Abstract 4025: Arterial Load and Ventricular-arterial Coupling: Physiologic Relations With Body Size and Effect Of Obesity
Background: Accurate quantification of arterial function is crucial to distinguishing disease states from normal variants. Data regarding methods to scale arterial load to body size in humans are needed.
Methods: We studied 2365 adults aged 35–55 years free of overt cardiovascular disease enrolled in the Asklepios study. We assessed arterial hemodynamics and ventricular-vascular coupling with carotid tonometry and Doppler echocardiography. To define normal (physiologic) relationships between hemodynamic indices and body size, we used non-linear regression to analyze a selected reference subsample (n=612) with normal weight (body mass index 18 –25 kg/m2), waist circumference and metabolic parameters.

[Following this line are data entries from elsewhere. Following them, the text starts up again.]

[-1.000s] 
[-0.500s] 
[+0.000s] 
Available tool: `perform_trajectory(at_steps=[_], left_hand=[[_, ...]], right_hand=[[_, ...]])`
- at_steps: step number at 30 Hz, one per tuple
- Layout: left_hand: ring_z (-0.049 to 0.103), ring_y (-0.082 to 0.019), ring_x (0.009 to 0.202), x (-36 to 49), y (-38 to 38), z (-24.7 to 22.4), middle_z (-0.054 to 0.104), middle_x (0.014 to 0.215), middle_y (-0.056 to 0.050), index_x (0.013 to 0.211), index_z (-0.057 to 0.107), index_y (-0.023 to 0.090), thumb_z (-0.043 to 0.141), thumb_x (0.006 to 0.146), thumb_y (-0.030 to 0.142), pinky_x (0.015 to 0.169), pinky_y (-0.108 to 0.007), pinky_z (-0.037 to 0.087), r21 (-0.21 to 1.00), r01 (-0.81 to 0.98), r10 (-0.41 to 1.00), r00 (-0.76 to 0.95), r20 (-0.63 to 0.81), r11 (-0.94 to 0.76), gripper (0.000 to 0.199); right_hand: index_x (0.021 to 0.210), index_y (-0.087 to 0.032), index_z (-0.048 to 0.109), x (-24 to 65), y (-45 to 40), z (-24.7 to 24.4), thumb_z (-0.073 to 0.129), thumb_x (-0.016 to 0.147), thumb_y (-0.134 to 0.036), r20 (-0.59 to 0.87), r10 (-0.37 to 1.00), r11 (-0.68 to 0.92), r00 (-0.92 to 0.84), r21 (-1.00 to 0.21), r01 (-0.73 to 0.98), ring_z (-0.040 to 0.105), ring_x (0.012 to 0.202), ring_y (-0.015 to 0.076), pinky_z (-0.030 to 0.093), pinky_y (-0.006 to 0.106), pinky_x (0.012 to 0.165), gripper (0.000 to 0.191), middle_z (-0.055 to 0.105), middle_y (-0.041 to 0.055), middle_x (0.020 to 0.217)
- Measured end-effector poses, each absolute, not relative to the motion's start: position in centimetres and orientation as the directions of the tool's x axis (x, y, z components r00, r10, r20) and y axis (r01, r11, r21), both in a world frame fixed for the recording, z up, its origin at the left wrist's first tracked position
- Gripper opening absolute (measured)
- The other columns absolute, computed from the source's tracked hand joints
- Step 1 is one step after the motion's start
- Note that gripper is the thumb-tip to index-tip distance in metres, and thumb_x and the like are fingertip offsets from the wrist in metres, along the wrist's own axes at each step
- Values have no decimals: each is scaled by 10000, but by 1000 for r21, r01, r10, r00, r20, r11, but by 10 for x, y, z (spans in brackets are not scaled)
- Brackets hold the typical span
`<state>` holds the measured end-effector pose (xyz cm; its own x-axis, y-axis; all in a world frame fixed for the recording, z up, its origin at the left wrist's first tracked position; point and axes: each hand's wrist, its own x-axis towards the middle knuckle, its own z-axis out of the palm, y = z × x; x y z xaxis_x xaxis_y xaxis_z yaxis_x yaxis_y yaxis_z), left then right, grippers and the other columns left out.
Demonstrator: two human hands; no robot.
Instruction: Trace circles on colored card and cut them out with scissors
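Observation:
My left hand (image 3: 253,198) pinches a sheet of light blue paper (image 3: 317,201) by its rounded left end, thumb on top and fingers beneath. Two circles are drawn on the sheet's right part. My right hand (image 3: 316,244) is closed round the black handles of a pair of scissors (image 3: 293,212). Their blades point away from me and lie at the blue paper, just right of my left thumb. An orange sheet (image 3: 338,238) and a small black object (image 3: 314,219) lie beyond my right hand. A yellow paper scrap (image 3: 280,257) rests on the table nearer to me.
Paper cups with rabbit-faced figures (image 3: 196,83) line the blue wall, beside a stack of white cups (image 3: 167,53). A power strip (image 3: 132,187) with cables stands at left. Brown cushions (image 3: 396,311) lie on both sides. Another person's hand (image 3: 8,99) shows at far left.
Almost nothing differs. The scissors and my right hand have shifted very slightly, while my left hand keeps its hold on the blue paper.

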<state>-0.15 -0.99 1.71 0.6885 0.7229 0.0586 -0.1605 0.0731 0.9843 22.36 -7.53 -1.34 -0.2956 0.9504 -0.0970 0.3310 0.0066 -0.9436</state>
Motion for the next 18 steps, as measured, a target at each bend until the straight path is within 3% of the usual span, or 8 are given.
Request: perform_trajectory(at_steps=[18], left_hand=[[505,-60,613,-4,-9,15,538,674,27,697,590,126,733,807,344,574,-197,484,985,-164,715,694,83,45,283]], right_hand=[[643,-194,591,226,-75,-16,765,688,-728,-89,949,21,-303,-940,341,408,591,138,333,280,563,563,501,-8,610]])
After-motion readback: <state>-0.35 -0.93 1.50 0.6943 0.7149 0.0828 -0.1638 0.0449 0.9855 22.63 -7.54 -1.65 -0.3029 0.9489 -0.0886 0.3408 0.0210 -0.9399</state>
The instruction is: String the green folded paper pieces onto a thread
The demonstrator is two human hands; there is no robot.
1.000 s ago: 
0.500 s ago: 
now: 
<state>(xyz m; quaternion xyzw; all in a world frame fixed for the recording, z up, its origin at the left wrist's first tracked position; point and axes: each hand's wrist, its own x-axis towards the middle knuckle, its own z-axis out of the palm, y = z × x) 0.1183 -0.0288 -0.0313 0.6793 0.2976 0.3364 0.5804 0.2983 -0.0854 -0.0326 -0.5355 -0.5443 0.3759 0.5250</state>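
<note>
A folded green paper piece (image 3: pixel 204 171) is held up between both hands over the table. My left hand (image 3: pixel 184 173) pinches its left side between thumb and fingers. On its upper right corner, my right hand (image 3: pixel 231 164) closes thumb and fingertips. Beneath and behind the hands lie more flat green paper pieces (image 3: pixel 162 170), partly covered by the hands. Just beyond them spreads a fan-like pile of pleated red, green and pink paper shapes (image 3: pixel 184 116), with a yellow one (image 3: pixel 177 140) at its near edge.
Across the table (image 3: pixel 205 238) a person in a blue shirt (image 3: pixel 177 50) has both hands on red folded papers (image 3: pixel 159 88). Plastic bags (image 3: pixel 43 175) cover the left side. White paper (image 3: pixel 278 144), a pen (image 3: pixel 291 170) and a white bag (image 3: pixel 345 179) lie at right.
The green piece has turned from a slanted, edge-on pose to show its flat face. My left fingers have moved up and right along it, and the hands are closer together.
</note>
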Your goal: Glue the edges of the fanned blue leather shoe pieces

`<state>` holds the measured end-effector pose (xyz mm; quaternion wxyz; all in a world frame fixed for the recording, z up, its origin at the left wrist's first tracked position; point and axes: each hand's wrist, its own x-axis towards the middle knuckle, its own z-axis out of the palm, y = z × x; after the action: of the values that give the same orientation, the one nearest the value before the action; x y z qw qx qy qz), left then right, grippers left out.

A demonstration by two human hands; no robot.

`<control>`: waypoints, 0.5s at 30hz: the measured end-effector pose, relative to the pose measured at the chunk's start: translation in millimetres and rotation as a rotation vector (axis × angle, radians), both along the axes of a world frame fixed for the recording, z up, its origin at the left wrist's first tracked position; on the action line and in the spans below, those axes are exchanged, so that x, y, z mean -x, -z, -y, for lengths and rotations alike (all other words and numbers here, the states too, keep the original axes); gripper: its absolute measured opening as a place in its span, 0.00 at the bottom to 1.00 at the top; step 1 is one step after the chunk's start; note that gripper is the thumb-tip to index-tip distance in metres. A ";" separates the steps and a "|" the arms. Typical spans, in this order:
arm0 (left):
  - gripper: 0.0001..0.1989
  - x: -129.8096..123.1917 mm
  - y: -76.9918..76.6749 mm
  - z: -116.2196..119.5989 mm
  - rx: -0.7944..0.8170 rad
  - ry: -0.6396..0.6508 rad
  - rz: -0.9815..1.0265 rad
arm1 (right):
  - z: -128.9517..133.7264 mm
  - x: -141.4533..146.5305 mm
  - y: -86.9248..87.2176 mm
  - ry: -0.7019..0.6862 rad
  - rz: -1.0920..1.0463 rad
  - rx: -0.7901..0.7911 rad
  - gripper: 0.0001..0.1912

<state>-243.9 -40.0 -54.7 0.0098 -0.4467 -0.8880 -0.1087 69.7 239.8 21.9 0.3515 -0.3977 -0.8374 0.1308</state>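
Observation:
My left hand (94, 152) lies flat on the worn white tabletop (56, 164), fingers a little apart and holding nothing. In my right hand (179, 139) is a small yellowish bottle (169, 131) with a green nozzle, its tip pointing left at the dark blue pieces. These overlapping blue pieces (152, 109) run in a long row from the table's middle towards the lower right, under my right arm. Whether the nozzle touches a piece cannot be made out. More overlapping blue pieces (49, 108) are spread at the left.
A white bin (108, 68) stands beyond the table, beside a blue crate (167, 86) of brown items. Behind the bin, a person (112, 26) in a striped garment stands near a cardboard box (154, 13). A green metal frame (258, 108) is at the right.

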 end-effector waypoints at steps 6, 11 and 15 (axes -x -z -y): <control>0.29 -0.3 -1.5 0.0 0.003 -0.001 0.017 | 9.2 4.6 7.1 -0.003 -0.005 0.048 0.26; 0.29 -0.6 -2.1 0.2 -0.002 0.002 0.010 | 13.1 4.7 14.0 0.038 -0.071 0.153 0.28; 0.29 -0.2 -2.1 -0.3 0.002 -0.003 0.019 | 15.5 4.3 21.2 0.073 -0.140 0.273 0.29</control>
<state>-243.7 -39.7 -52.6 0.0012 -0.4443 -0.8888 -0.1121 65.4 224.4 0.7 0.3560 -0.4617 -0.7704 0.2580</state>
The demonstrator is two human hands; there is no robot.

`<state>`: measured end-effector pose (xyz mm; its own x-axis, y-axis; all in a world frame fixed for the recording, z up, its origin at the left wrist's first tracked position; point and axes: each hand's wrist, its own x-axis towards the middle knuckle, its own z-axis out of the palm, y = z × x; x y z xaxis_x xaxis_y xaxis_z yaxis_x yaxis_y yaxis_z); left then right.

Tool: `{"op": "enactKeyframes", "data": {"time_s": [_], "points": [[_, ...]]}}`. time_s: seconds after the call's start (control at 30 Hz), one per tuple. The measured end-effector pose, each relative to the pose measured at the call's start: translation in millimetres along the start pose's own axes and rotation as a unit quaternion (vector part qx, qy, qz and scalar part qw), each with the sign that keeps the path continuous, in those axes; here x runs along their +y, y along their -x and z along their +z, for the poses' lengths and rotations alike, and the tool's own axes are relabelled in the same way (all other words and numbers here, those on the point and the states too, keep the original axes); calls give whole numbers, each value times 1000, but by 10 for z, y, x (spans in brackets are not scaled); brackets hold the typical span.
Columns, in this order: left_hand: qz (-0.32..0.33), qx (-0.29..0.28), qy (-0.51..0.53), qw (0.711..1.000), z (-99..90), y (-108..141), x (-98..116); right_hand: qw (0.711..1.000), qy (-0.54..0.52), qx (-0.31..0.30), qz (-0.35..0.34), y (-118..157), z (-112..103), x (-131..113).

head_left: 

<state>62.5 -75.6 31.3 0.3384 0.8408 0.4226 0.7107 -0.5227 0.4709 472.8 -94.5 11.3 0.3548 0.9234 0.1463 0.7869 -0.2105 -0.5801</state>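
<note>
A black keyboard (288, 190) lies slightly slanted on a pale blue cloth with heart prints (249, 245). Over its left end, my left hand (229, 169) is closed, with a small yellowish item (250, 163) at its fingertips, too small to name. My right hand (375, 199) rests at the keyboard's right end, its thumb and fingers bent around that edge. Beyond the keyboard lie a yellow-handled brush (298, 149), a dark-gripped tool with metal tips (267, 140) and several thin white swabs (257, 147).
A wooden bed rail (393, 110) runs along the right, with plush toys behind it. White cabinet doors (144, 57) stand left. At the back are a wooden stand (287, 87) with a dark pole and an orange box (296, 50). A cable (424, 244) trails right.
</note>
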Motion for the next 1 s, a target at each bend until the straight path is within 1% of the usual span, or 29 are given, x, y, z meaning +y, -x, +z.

Results: Most arterial hemodynamic indices demonstrated important relationships with body size, which were frequently allometric (non-linear, Table⇓). Allometric indexation using appropriate powers (but not ratiometric indexation) eliminated the relationships between indices of arterial load and body size in normal subjects. In the entire sample (n=2365), the adverse effects of obesity on arterial load and end-systolic ventricular stiffening were clearly demonstrated only after appropriate allometric indexation. After adjustment for age and gender, a progressive increase in indexed systemic vascular resistance, effective arterial and ventricular end-systolic elastance and a decrease in total arterial compliance were seen from normal weight to obesity (P<0.0001).
Conclusions: Arterial load relates to body size in an allometric fashion, calling for scaling with the use of appropriate powers. Obesity exerts adverse effects on arterial load and ventricular stiffening that go beyond the normal relationship with body size. Our study provides, for the first time, data for appropriate allometric normalization for arterial load in humans.